Introduction : Dans la nuit du 1er au 2 mars 2026, après quinze mois d’arrêt de ses activités militaires, le Hezbollah a pris la décision de tirer une salve de roquettes vers la Galilée. Aussitôt, l’État israélien est monté en escalade en bombardant le sud du pays ainsi que la banlieue sud de Beyrouth. Comprendre cette nouvelle guerre au Liban nécessite de la réinscrire, d’une part, dans l’histoire du pays et de la région, et, d’autre part, dans son contexte immédiat, en prenant au sérieux les acteurs engagés.
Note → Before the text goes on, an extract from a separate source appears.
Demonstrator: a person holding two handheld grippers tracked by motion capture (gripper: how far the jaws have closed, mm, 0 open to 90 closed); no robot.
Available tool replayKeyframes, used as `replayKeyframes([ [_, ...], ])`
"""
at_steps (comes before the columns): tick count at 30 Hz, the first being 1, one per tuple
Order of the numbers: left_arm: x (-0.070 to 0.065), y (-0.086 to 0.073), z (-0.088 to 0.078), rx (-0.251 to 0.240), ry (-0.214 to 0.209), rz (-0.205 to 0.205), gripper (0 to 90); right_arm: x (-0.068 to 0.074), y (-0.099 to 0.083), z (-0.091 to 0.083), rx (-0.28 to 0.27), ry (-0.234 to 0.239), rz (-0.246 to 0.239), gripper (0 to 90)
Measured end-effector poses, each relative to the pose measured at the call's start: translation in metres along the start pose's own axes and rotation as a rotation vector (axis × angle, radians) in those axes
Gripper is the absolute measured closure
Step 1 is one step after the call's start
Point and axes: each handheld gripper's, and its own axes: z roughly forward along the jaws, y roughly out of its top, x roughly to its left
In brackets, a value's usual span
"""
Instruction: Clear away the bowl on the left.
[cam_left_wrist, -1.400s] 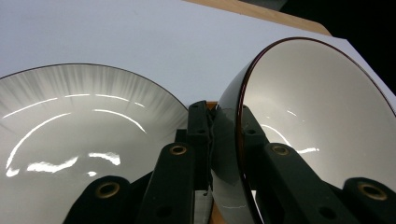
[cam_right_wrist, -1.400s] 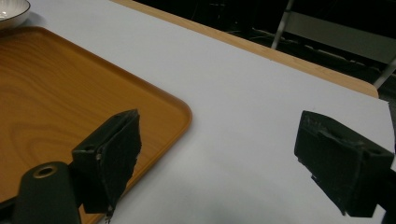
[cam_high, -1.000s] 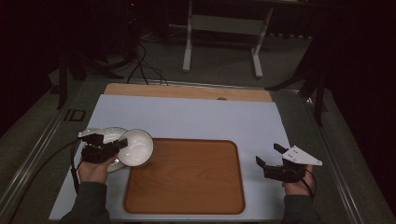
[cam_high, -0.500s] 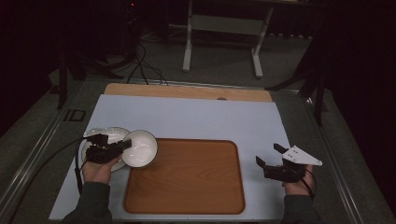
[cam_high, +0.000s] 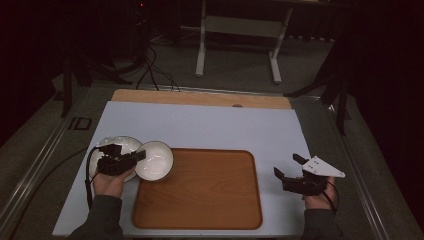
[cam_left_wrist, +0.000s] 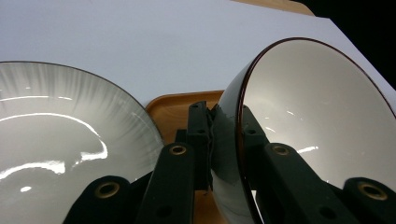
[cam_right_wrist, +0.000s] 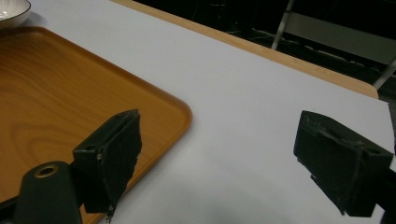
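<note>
My left tongs (cam_high: 139, 156) are clamped on the rim of the small bowl (cam_high: 156, 160), one pad inside, one outside, as the left gripper view (cam_left_wrist: 219, 140) shows. The bowl (cam_left_wrist: 317, 121) hangs tilted, part over the near-left corner of the wooden tray (cam_high: 200, 200), part over the counter (cam_high: 210, 125). My right tongs (cam_high: 289, 167) stand wide apart w/ nothing between them, off the tray's right edge.

Risks, as I judge them: grip is on a thin, glossy rim only, so the bowl could pivot or slip out if I swing fast. It's also v. close to the bigger bowl (cam_high: 117, 147) just left of it (cam_left_wrist: 60, 140); a sloppy turn could clink the two rims or drag that one along. If I set down w/ the bowl tilted, it may land on its edge & roll, or catch the tray's raised lip.

Around: tray bed is bare, so nothing blocks a set-down there. My right tongs (cam_right_wrist: 215, 158) are well apart from the bowls. Beyond the counter, a stand (cam_high: 237, 30) and cables on the floor, out of the way.
</note>
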Motion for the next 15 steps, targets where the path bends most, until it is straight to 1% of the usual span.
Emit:
replayKeyframes([
  [15, -0.0072, -0.0009, 0.0053, 0.013, -0.009, 0.017, 81.2, 0.0002, 0.0001, 0.0, 0.001, 0.0, -0.001, 14.6],
])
Cela requiert également de se défaire des systèmes d’évidence du discours dominant en Occident sur le conflit avec Israël tout comme du narratif d’une partie du champ politico-médiatique libanais proche des options occidentales. .. Or, si le Hezbollah a des liens étroits avec la République islamique d’Iran, aussi bien les raisons de son émergence que son agenda politique constant et sa sociologie interne sont ancrés au Liban et tournés vers le Liban, ainsi qu’une littérature l’a amplement documenté[1]. C’est en effet dans le creuset de la lutte contre l’occupation israélienne du Liban en 1982 (qui avait commencé au Sud Liban en 1978) que le Hezbollah trouve ses racines. Des groupes et individus de sensibilités diverses – certains issus d’une scission avec le mouvement chiite Amal, d’autres de la région de la Bekaa majoritairement chiite – s’engagent spontanément dans la résistance à l’invasion israélienne. À cette époque, la résistance a pour acteur moteur la gauche libanaise qui avait fondé le Front de la résistance nationale libanaise (dont l’acronyme en arabe est Jammoul) au moment de l’invasion israélienne de Beyrouth.